Required action.
Which of the lines below contain the string "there"? Copy each one.

Data shown.
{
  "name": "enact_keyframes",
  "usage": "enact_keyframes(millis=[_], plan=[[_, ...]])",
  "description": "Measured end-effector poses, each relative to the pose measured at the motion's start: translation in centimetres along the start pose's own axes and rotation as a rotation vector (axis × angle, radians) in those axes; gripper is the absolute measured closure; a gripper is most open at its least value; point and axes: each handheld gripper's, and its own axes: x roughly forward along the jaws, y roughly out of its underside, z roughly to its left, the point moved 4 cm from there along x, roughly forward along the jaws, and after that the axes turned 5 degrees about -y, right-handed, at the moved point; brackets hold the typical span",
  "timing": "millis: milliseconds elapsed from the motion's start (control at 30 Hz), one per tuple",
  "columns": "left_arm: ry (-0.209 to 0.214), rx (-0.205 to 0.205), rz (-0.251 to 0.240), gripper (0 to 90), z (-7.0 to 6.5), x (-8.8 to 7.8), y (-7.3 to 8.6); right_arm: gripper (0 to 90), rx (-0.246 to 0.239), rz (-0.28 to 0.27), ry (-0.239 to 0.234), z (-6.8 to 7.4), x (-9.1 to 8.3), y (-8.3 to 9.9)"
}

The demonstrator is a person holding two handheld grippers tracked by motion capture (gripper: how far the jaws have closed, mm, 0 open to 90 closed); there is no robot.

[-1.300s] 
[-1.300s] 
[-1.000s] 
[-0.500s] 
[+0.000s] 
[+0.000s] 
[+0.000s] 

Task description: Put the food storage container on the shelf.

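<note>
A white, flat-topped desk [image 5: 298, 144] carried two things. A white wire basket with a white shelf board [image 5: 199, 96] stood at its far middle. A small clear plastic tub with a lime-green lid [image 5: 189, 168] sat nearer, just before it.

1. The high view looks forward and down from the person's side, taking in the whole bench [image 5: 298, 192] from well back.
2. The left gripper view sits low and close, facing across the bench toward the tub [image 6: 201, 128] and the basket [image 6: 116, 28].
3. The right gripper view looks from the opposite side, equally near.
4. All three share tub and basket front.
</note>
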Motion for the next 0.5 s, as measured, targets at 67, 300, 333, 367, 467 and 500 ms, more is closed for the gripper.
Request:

Problem solution.
  "description": "Measured end-effector poses, each relative to the pose measured at the motion's start: translation in centimetres along the start pose's own axes and rotation as a rotation vector (axis × angle, radians) in those axes; gripper is the absolute measured closure; a gripper is most open at its least value; point and axes: each handheld gripper's, and its own axes: x roughly forward along the jaws, y roughly out of its underside, z roughly to its left, the point moved 4 cm from there along x, roughly forward along the jaws, and after that the axes turned 5 degrees about -y, right-handed, at the moved point; brackets hold the typical span",
The demonstrator is a person holding two handheld grippers tracked by motion capture (gripper: how far the jaws have closed, mm, 0 open to 90 closed); there is no robot.

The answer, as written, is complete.